Twitter becomes the social network of record with news that Library of Congress is to archive all public tweets from the site
It began with “just setting up my twttr” at 3:50pm on 21 March 2006. Four years and 105,779,710 registered users (as of yesterday morning) later, Twitter has become an official social network of record, with the announcement by the Library of Congress – the world’s largest library – that it will store every single tweet posted on Twitter for posterity.
Fittingly, the announcement was made within 140 characters on the Library of Congress’s own Twitter feed: “Library to acquire ENTIRE Twitter archive – ALL public tweets, ever, since March 2006! Details to follow.” The Library’s blog then reported:
That’s right. Every public tweet, ever, since Twitter’s inception in March 2006, will be archived digitally at the Library of Congress. That’s a LOT of tweets, by the way: Twitter processes more than 50 million tweets every day, with the total numbering in the billions.
Twitter’s official blog commented:
Since Twitter began, billions of tweets have been created. Today, fifty-five million tweets a day are sent to Twitter and that number is climbing sharply. A tiny percentage of accounts are protected but most of these tweets are created with the intent that they will be publicly available. Over the years, tweets have become part of significant global events around the world—from historic elections to devastating disasters.

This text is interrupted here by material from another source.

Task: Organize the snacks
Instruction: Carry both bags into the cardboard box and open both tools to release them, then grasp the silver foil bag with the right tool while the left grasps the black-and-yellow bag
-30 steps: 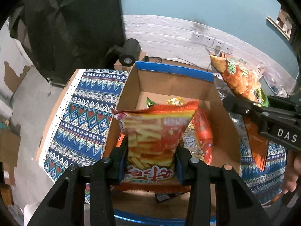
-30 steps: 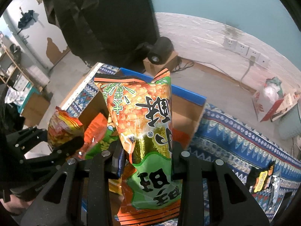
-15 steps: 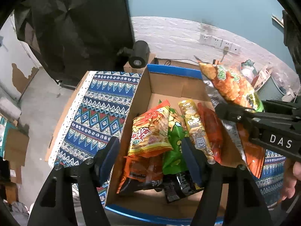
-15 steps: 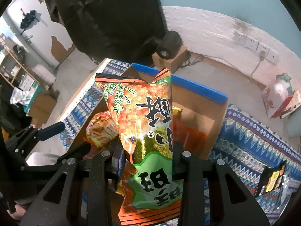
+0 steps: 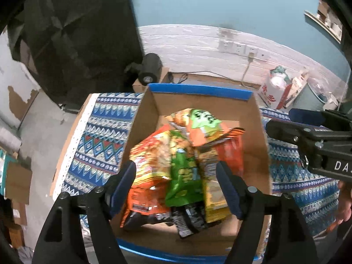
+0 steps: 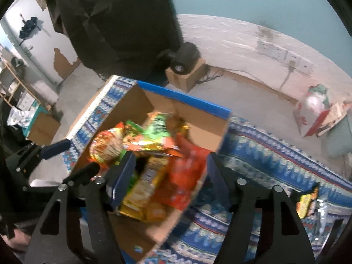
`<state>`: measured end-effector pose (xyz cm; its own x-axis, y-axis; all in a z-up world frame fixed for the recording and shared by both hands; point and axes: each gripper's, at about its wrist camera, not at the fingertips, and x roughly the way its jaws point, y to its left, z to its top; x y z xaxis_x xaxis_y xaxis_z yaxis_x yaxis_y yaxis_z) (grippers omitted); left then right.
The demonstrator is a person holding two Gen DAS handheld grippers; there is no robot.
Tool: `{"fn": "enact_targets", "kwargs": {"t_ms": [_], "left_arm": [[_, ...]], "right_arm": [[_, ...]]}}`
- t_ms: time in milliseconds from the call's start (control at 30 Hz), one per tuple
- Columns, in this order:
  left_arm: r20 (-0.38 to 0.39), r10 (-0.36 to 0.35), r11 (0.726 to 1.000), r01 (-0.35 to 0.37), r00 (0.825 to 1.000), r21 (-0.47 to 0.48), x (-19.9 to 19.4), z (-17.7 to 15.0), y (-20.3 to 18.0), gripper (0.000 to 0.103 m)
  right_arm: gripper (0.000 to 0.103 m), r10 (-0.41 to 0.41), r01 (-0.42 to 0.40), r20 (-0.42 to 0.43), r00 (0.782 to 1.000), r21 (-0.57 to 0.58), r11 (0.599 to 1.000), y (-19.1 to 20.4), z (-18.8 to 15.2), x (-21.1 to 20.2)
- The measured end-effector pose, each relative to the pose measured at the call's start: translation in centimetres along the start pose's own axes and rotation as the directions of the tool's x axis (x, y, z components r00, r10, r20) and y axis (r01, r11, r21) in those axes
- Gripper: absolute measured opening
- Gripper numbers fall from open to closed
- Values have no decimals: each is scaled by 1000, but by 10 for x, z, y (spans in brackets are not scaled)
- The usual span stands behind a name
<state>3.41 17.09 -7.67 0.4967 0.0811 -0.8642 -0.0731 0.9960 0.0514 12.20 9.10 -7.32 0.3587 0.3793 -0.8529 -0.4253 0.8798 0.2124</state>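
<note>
A cardboard box (image 5: 143, 118) with blue-taped rims holds several snack bags. The green-and-orange bag (image 5: 202, 125) lies on top of the pile, also in the right wrist view (image 6: 158, 132). The yellow-orange fries bag (image 5: 151, 156) lies at the left of the pile. My left gripper (image 5: 176, 187) is open and empty above the box's near side. My right gripper (image 6: 169, 180) is open and empty above the box; it also shows in the left wrist view (image 5: 308, 136) at the right.
The box (image 6: 202, 132) sits on a blue patterned cloth (image 5: 94, 140). More snack packets (image 6: 308, 200) lie on the cloth at the right. A black round device (image 5: 150, 68) on a small carton stands behind the box. A red-and-white bag (image 5: 277, 90) stands by the wall.
My left gripper let go of the fries bag, which fell into the box. My right gripper then opened and dropped the green-and-orange bag on top of the pile.
</note>
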Motion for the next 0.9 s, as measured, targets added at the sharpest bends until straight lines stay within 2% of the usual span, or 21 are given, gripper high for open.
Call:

It is our pleasure to donate access to the entire archive of public Tweets to the Library of Congress for preservation and research. It’s very exciting that tweets are becoming part of history.
There will be restrictions of the use of tweets. According to the Twitter blog, there will be a six month delay before tweets are available for internal library use, for non-commercial research, public display by the library itself and preservation. Personal, direct messages on Twitter will not be archived.
Less dramatic but probably more useful was the announcement by Google today of a new tool that allows users to search, select and “replay” what people said on Twitter. Presently the service only extends back to February but Google says soon it will reach all the way back to Twitter’s foundation. According to the Google blog:
Starting today, you can zoom to any point in time and “replay” what people were saying publicly about a topic on Twitter. To try it out, click “Show options” on the search results page, then select “Updates.” The first page will show you the familiar latest and greatest short-form updates from a comprehensive set of sources, but now there’s a new chart at the top. In that chart, you can select the year, month or day, or click any point to view the tweets from that specific time period.